Illustration of cancer cells

Student’s curiosity about his family’s cancer history fuels award-winning research project

Participant in Youth Engaged in Science, a National Cancer Institute-funded program at Case Western Reserve

Connor Harris, a science-minded teenager from Hudson, Ohio, wants to know why African-Americans die from colorectal cancer at a higher rate than other racial groups.

His curiosity, fueled by his own family history of cancer, led to a 2018 summer internship program at Case Comprehensive Cancer Center (CCCC) to engage underrepresented minorities in biomedical and cancer research.

Photo of Connor Harris explaining his research at Research ShowCase.
Connor Harris

Connor’s research during the Youth Engaged in Science Research Education Program earned him a bronze medal this past summer at a national NAACP science competition for aspiring scholars. The NAACP Afro-Academic, Cultural, Technological and Scientific Olympics is designed to encourage academic and cultural achievement among African-American high school students.

His research project centered on a gene mutation that CCCC researchers first linked to colon cancer in African-Americans in 2015. Specifically, Connor engaged with Case Western Reserve scientists on a study to find out whether the EPHA6 gene protein, when mutated, locates to another part of the cell.

Youth Engaged in Science (YES) is a National Cancer Institute-funded program at Case Western Reserve for the past three years. Its goal is to increase the number of underrepresented minorities that enter the cancer care and cancer research professions.

“I feel that, for underrepresented minorities, this program is very important and can help a lot of people,” Connor said. “My mom and my granddad had cancer. Just being able to do this made me very happy.”

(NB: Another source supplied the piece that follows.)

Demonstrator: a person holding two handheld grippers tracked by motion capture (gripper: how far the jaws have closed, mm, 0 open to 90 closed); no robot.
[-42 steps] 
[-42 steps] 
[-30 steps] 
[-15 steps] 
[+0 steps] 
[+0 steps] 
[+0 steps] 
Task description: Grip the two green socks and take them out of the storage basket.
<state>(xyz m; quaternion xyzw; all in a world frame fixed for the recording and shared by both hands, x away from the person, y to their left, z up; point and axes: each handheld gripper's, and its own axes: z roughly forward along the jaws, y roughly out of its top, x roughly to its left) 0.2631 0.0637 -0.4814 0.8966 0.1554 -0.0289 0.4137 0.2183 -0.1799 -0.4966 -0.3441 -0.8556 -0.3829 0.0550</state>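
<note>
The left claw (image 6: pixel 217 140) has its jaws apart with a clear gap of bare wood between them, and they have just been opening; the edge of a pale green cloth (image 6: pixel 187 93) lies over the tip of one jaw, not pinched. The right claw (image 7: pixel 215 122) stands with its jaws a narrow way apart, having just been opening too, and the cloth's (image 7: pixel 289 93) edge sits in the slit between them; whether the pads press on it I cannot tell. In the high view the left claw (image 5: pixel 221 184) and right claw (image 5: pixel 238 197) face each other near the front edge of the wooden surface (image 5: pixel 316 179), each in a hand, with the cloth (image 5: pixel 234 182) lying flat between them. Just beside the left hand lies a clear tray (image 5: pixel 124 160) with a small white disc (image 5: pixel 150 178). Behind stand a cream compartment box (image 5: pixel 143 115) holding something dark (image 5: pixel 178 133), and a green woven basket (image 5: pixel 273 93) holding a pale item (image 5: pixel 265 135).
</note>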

Connor, who attends Twinsburg High School, was attending University School when he participated in the summer research program. He said the the national competition in Detroit in July was a bit intimidating at first.

“There were a lot of smart kids. It was kind of overwhelming, but after the first or second day, I really started to love it more than fear it,” he said.

Nathan Berger, director of the Center for Science, Health and Society in the Case Western Reserve School of Medicine, oversees the YES program and the related Scientific Enrichment Opportunity Program. About 70 students participate in both programs, engaging in hands-on, independent scientific research. The training culminates in a public research presentation symposium, where students share their findings with peers, parents and the community.

Increasing the number of underrepresented minorities in biomedical and health-care professions is important not only to provide students with enhanced career opportunities, but also because underrepresented minorities are considered more likely to understand and be concerned with health-care issues of the groups they represent.

“Connor is a very bright student who wanted to get involved in a science project and help his community,” Berger said. With regard to racial disparities in colorectal cancer, “he understands there is a problem, and he’s working on it.”

Students who recently went through the university’s programs for underrepresented minorities and graduated high school have continued on to colleges that include Case Western Reserve, Harvard University, Notre Dame University and University of Pennsylvania, Berger said.

“I am extremely proud of Connor, and this NAACP science award is a testament to his hard work, dedication, and achievements,” said Kishore Guda, associate professor at CCCC and Harris’ mentor for this project.  “Moreover, this prestigious award mechanism serves a motivating platform for Connor and students alike, reinforcing that the society as a whole is invested in the growth of our young students into successful scientists and professionals of the future.”